What appimage.build automates
python -m appimage.build performs the same steps as described above, with these
additions:
Configuration resolution — app name, entry point, and Python version are read from
[project] in pyproject.toml. Running --check shows exactly what was detected and from
where before anything is built.
GitHub API lookup — the module queries the python-build-standalone releases API to find
the correct install_only_stripped asset for the current architecture and the requested
Python minor version. Passing python_date in [tool.appimage.build] pins the exact
release tag, making the build reproducible byte-for-byte.
Caching — the Python tarball and appimagetool binary are cached in build/ and
reused on subsequent builds.
AppRun generation — the AppRun script is generated from a template that also handles
the squashfs-root fallback for environments without FUSE (containers, some CI systems),
and injects any extra environment variables defined under [tool.appimage.build.env].
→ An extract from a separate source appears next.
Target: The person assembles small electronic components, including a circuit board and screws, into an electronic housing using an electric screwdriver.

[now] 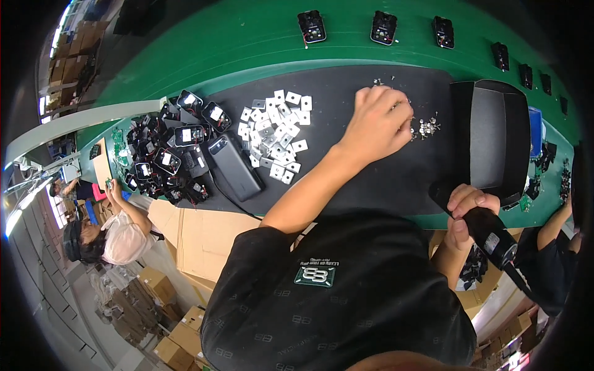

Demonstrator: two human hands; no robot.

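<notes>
My left hand [378, 123] is over the dark work mat [346, 185], its fingers curled together beside a small pile of metal screws [427, 128]. What its fingertips hold, if anything, is hidden. My right hand [470, 207] is wrapped round a black corded electric screwdriver [492, 238] at the mat's near right edge. Left of my left hand lies a loose heap of square white-and-silver plates [275, 136], each with a dark spot in the middle.
A black power bank [235, 167] with a cable lies beside a pile of black device housings [161, 148] on the left. An open black box [498, 136] stands on the right. Along the green belt [247, 37] sit several housings [383, 28]. Co-workers [124, 238] are on both sides.
</notes>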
Desktop file generation — the .desktop file is generated from pyproject.toml
metadata (name, description). A custom file can be provided via the desktop key in
[tool.appimage.build].
Lifecycle hooks — shell scripts can run after pip install (post_install) or after
all files are in place but before appimagetool runs (pre_package). The APPDIR
environment variable is set when the hook executes, so hooks can modify the AppDir directly.
Extra files — arbitrary files or directories are copied into the AppDir via
[tool.appimage.build.extra_files].
The runtime module
The appimage Python package (installed into AppDir/python/lib/.../site-packages/) is
the bridge between the static AppRun bash script and your application. It is invoked as
python3 -P -m appimage --python-main <entry_point> by every generated AppRun.
At startup it:
Reads
--python-mainto know the default entry pointChecks
VIRTUAL_ENVandARGV0to detect whether it was invoked through a virtual environment symlink — if so, it activates that environment by adjustingsys.path,sys.prefix, and the relevant environment variablesStrips all
--python-*arguments fromsys.argvbefore forwarding to the application, so your code never sees them
The --python-interpreter flag replaces the process with a fresh python3 -P invocation
(via os.execvp) passing any remaining arguments. This is how interactive use and
-m venv work: the module hands control back to the raw interpreter after the AppImage
environment is set up.
When creating a virtual environment via --python-interpreter -m venv, the module patches
the venv so that its python3 symlink points to the AppImage file itself rather than to
the interpreter binary inside AppDir. This makes the AppImage act as the Python
interpreter for the venv — all bundled packages are available, and pip install into the
venv adds packages on top without repackaging.